─── PROVIDED RECORDS ───
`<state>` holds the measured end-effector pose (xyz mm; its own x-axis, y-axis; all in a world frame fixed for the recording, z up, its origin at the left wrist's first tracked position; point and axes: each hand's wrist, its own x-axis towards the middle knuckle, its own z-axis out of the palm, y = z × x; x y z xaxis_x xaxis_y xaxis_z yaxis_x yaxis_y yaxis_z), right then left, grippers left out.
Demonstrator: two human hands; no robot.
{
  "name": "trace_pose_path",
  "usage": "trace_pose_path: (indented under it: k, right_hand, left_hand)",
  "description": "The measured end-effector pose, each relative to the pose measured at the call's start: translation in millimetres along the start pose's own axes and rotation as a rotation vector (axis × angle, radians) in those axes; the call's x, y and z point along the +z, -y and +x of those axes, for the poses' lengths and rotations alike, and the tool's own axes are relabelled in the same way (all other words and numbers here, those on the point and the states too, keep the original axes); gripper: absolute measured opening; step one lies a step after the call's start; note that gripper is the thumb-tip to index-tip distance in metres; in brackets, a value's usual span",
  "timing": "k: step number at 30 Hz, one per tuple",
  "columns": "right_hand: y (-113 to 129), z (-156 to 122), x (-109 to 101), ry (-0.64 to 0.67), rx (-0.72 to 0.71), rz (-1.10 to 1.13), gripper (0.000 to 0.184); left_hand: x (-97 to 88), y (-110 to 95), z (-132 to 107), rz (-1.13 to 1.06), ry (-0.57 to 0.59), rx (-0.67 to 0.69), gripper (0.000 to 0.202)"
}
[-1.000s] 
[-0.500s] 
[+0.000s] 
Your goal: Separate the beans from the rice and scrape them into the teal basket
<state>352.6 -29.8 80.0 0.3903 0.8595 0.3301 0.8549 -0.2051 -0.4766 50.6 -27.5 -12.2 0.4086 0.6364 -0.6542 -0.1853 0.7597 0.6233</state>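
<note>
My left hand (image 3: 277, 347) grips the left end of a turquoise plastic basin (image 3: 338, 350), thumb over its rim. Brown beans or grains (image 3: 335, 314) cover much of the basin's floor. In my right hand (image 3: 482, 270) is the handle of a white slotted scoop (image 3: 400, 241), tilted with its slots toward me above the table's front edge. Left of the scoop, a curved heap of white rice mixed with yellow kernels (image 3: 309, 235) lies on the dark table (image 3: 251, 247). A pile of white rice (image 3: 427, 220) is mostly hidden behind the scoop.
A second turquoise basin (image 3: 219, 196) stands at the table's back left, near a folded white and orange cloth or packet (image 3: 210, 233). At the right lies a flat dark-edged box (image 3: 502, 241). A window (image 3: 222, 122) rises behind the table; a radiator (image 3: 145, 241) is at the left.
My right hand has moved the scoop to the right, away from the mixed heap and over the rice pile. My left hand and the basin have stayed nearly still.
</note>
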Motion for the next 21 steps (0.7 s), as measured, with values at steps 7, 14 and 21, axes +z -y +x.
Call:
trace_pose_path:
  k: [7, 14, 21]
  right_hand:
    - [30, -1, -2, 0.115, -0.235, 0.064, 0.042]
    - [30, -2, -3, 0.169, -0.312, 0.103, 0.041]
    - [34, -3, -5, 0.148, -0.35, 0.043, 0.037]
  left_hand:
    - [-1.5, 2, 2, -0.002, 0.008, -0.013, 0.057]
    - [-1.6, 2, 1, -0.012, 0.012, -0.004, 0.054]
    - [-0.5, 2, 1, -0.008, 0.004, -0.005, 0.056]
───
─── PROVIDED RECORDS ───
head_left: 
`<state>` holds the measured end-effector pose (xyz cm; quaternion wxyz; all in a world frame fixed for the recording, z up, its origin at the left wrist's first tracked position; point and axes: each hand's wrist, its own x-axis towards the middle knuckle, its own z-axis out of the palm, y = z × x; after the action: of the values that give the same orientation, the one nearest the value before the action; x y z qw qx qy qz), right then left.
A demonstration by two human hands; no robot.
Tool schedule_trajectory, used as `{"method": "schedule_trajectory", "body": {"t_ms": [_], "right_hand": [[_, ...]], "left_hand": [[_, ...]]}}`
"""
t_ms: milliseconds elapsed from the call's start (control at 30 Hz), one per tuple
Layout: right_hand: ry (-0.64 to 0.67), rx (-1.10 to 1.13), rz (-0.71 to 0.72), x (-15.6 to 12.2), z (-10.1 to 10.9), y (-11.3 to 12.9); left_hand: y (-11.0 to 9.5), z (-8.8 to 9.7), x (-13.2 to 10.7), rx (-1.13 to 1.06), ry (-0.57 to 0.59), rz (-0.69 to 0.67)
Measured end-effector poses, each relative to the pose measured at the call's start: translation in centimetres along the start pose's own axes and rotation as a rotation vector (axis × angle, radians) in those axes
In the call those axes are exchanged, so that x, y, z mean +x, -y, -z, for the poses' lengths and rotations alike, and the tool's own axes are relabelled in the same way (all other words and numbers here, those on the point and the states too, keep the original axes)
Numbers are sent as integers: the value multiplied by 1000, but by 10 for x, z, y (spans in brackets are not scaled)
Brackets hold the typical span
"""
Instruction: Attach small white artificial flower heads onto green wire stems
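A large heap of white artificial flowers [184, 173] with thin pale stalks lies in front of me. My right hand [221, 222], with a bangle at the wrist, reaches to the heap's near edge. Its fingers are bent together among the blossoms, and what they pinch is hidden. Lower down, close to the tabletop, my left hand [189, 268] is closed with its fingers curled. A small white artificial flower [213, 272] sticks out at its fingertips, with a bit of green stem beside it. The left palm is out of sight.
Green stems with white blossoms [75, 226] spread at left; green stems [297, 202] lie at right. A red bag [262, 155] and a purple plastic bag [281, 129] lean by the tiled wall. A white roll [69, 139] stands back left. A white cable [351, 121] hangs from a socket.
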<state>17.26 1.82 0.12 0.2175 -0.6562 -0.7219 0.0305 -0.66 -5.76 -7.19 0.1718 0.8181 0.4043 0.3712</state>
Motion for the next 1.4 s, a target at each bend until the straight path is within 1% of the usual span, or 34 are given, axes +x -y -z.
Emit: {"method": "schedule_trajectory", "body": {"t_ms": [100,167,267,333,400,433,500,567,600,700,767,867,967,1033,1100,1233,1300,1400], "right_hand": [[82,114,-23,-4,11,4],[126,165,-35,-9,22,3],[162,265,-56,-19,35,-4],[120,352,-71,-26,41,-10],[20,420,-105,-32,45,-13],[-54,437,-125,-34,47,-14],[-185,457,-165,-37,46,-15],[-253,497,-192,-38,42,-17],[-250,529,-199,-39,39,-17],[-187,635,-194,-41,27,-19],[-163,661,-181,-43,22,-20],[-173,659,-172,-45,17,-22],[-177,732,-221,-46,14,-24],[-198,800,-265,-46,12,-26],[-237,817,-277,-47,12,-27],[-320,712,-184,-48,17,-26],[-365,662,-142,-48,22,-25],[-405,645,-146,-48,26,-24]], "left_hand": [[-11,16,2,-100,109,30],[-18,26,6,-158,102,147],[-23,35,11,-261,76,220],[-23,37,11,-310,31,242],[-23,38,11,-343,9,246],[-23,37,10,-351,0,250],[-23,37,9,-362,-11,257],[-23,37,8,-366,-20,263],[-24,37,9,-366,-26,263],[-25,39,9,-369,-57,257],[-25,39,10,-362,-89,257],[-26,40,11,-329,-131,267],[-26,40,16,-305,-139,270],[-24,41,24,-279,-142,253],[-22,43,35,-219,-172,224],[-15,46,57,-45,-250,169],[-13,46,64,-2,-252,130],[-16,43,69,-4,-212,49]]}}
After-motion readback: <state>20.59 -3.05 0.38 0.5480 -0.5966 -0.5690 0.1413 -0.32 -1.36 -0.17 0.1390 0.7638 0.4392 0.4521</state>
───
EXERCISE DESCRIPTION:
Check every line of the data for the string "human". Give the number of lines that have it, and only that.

RESPONSE BOX:
2